Sie profitieren von Katastrophenmeldungen. Ob Flugzeugabsturz, Attentat, Grossbrand Brückeneinsturz, Wirtschaftsmisere oder Kindsmisshandlung; plötzlich tauchen sie aus dem Nichts scharenweise auf: die «Experten». Bereit, zu jedem Vorfall sich besserwisserisch und spekulativ in den Vordergrund zu drängen. Wenn in Genua eine Brücke einstürzt, dann ist es ja klar, dass bei deren Bau vor sechzig Jahren dort natürlich nicht an der ETH ausgebildete Ingenieure am Werke waren. So ein Bauwerk kann ja nicht halten!

Und überhaupt, so etwas kann ja nur «bei denen» passieren. Die Arroganz der selbsternannten Experten machen sich gleichzeitig dann dümmlich fade Politnobodys zu eigen, indem sie glauben, mit pseudointellektuellem Nachgeplappere und Tweets ein paar Emotionen in einer gelangweilten Masse (zu ihren Gunsten natürlich) auszulösen. Dass Ursachen von Unglücken und Verbrechen analysiert werden sollen, um Erkenntnisse und Methoden zur Verhinderung oder Milderung von Wiederholungsfällen oder deren Folgen zu gewinnen, ist notwendig. Dass alles, was jeweils Gottseidank weit weg von hier passiert, auch bei uns vorkommt, wird der Popularität wegen vergessen.

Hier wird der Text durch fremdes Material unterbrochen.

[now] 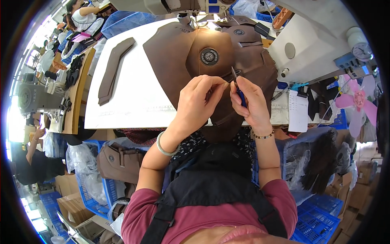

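My right hand (252, 101) is closed around a pair of blue-handled thread snips (241, 94), whose pointed metal blades aim away from me. Close beside it, the thumb and fingers of my left hand (198, 99) are pinched together; what they hold is too small to make out. Both hands are raised over a brown leather piece (162, 53), which carries a round dark badge (209, 57) on a stitched panel. More brown leather (260, 67) lies bunched to the right and hangs over the table's near edge.
The sewing machine (300, 49) stands at the right, its head at the top. A narrow brown strip (115, 71) lies on the white table (136, 87). A notepad (297, 112) and pink fan (358, 99) are at right. Blue crates (319, 217) flank me; another person (85, 18) sits far left.
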The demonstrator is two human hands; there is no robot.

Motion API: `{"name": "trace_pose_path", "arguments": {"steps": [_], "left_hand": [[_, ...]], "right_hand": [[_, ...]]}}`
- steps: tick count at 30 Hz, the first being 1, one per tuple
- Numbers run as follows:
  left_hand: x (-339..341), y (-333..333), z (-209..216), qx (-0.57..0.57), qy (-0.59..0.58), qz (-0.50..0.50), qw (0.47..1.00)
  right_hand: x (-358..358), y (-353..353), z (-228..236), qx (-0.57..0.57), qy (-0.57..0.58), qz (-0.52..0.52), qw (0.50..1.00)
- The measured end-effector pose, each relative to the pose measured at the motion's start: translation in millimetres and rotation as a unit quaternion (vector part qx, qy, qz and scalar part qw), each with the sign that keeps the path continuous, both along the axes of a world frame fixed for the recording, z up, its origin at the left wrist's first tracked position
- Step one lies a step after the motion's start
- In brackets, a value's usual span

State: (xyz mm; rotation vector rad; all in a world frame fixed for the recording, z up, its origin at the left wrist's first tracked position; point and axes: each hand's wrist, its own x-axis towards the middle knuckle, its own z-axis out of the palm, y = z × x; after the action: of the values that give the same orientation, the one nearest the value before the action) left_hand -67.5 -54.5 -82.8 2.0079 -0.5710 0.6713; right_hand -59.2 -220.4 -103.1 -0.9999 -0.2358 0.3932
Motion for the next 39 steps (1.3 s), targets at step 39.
{"name": "trace_pose_path", "arguments": {"steps": [39], "left_hand": [[28,75,49,-0.036,-0.064,0.099,0.992]], "right_hand": [[11,13,64,-0.295,-0.350,-0.136,0.879]]}}
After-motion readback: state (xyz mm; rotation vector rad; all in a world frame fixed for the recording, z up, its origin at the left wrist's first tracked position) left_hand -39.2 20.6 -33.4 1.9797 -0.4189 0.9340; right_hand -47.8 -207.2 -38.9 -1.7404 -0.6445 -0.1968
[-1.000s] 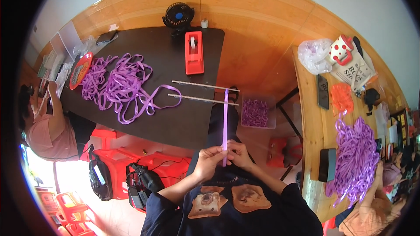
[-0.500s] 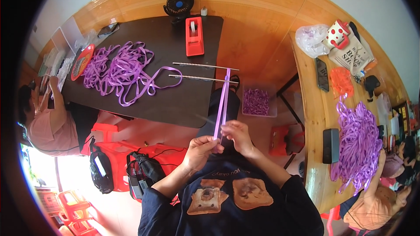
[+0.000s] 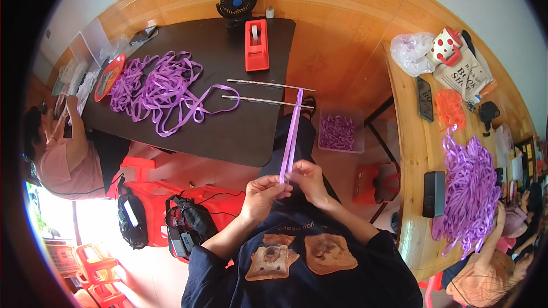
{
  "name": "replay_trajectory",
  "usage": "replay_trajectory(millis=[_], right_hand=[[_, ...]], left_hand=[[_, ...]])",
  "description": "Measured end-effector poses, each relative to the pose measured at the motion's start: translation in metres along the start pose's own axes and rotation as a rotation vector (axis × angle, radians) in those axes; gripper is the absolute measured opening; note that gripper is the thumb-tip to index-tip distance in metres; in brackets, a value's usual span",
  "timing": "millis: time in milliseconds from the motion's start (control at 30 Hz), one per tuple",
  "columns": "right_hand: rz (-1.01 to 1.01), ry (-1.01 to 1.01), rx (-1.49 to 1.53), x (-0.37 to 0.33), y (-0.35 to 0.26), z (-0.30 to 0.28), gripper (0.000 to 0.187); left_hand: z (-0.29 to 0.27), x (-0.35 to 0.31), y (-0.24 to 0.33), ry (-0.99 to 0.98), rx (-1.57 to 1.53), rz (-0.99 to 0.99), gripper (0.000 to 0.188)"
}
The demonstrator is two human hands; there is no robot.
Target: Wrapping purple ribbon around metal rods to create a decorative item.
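A narrow purple ribbon (image 3: 290, 147) runs from the protruding ends of two thin metal rods (image 3: 267, 101) toward my body, its strands close together. My left hand (image 3: 265, 195) pinches its near end between thumb and fingers. Close beside it, my right hand (image 3: 308, 181) has its fingers closed at the same end of the ribbon; what exactly lies between its fingertips is too small to tell. The rods lie on the dark table (image 3: 228, 142) and stick out past its right edge. A loose heap of purple ribbon (image 3: 162, 88) lies on that table, one loop reaching the nearer rod.
A red tape dispenser (image 3: 257, 45) and black fan (image 3: 236, 3) stand at the table's back. A plastic box (image 3: 341, 132) of purple pieces is on the floor. The wooden table (image 3: 414, 194) at right carries another ribbon pile (image 3: 469, 194). Co-workers sit on both sides.
My right hand has come slightly closer to my left at the ribbon's near end. A blurred thin streak left of the ribbon is gone. The two strands now lie closer together.
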State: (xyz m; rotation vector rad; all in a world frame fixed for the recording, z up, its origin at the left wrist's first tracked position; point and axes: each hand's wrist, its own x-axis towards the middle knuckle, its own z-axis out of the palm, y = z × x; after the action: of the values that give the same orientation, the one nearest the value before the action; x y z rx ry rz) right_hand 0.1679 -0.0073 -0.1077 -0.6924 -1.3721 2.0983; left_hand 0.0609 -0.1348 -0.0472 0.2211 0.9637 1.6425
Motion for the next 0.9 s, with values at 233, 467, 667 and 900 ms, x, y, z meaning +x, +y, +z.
replay_trajectory(millis=[233,467,667,900], right_hand=[[0.014,0.081,-0.217,-0.017,0.016,0.004,0.005],[-0.105,0.151,-0.591,-0.018,0.013,0.01,0.006],[-0.024,0.037,-0.42,-0.019,0.017,0.004,0.004],[0.368,0.043,-0.019,-0.021,-0.003,0.0,0.006]], left_hand=[[-0.019,0.027,-0.028,0.195,0.692,0.399,0.018],[-0.029,0.028,-0.031,0.288,0.989,0.397,0.05],[-0.013,0.008,-0.021,0.072,0.419,0.161,0.038],[-0.022,0.007,-0.007,0.044,0.471,-0.004,0.012]])
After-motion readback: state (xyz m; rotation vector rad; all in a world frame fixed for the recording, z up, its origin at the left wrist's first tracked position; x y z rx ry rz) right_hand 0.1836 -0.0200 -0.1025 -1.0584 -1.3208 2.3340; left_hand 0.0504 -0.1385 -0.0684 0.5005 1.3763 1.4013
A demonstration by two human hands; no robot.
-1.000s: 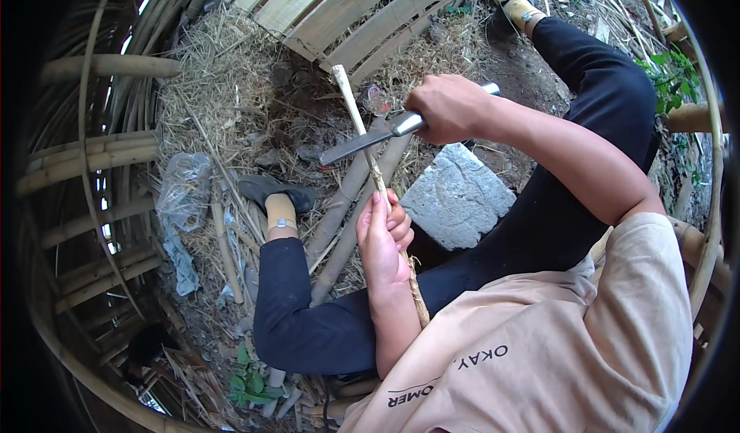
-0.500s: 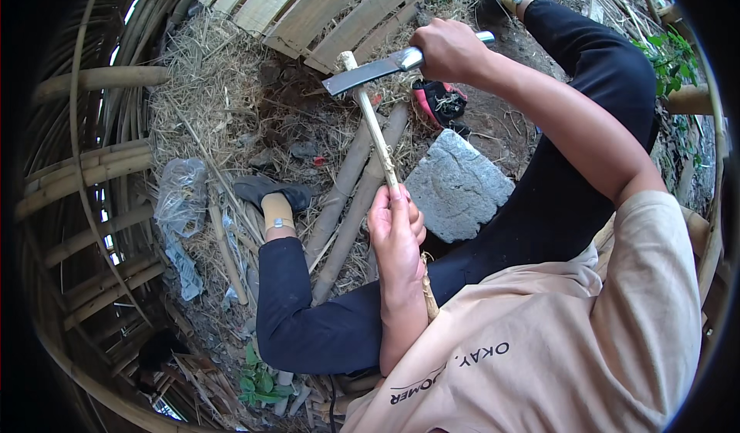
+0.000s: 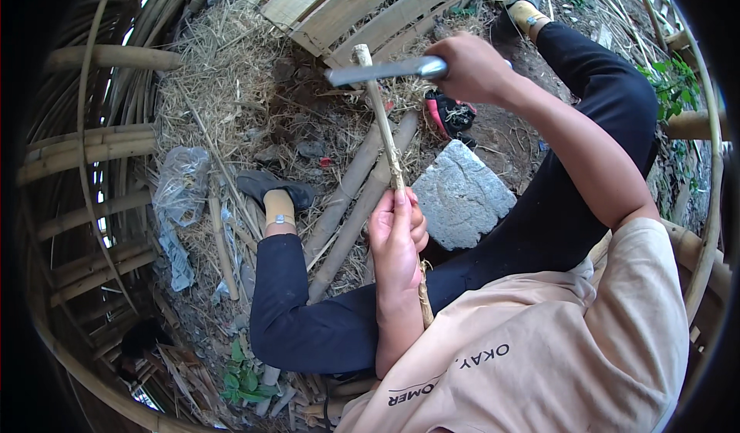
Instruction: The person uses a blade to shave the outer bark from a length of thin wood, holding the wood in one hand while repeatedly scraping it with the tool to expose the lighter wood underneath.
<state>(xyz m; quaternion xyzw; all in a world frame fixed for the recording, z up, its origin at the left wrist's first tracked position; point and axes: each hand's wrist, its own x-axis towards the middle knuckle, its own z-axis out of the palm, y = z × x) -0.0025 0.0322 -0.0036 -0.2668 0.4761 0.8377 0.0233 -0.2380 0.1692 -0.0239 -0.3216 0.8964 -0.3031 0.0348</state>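
Note:
My left hand (image 3: 398,233) is wrapped round a pale, peeled stick (image 3: 381,117), which stands up and away from me. The stick's lower part runs past my wrist toward my shirt. Higher up, my right hand (image 3: 474,67) grips the metal handle of a knife (image 3: 378,72) with a long square-ended blade. That blade lies across the stick a little below its top end, slightly blurred. Bits of loose fibre cling to the stick above my left fingers. Whether the edge touches the wood I cannot tell.
A grey stone block (image 3: 462,194) lies between my legs, beside two bamboo poles (image 3: 351,194). A black and red object (image 3: 449,115) is beyond it. Straw (image 3: 223,71) covers the ground at left, with a clear plastic bag (image 3: 183,186). A slatted wooden panel (image 3: 339,17) stands at the far side.
The blade has turned from its flat side showing to nearly edge-on, staying near the stick's top. The whole view has shifted slightly. My left hand keeps its hold.

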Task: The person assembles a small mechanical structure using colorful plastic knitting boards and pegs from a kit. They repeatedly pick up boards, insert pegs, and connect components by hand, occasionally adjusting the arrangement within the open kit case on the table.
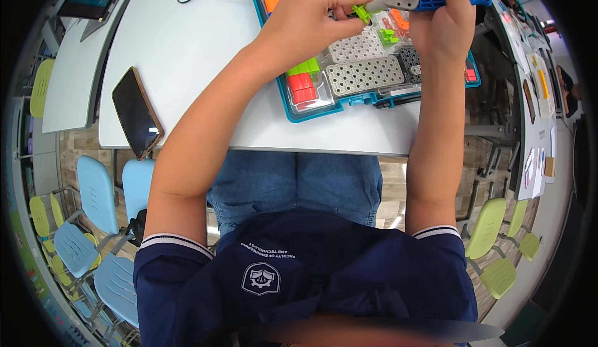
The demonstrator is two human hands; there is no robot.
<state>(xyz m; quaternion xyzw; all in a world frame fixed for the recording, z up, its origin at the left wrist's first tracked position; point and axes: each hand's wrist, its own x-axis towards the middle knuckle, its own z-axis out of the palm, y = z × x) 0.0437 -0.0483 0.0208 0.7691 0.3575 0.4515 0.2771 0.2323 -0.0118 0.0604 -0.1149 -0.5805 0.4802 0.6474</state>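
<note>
We've got a white table [187, 48], a teal parts case [316, 114] on it; above, left hand [321, 7] and right hand [441, 28], fingers clamped: right on blue-and-grey beam assembly [400, 0], left on lime-green connector [360, 14] at its grey end.

The desk [205, 42] is white. At its near left corner lies a phone [136, 107], black-screened with a brown rim. The case [303, 118] is teal-edged; its near left corner carries red blocks [302, 89] and lime-green cubes [305, 67], its near edge a grey plate [365, 76] dotted with dark holes. The connector [361, 14] is lime green, the beam [398, 0] grey, the bars [434, 4] bright blue.
</note>
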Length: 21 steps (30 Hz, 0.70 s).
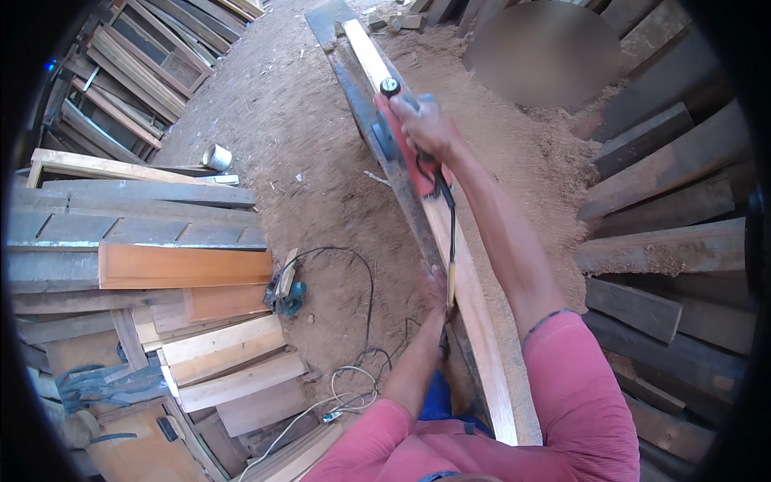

Zwei zufällig ausgewählte Beispiele: Die Autobahnbrücke der A1 (damals das Projekt N1) in Winterthur ist glücklicherweise bereits während des Baus schon eingestürzt. Die herabfallende Hallenbaddecke in Uster hat Todesopfer gefordert. Was ich sagen will: Leben ist lebensgefährlich und Fehler macht man in der Regel nicht aus Vorsatz. Sich aber wie halt viele Politiker, Journalisten und sonst eher graue Mäuse mit Spekulationen und Pseudowissen an unbedarften Kommentaren zu Unglücken zu bereichern ist ganz einfach unwürdig.

Man kann trauern, ohne zu resignieren. Man kann aus Fehlern lernen, ohne zu verurteilen. Aber kann man auch berichten, ohne Emotionen zu manipulieren (die Presse zum Beispiel)? Diesbezügliche Versuche könnten sich lohnen. Mitgefühl braucht kein Publikum und keine Religion. Vielleicht aber ein wenig Bescheidenheit und Rücksichtnahme auf die Opfer, besonders wenn man nicht von solchen Unglücken selbst betroffen ist.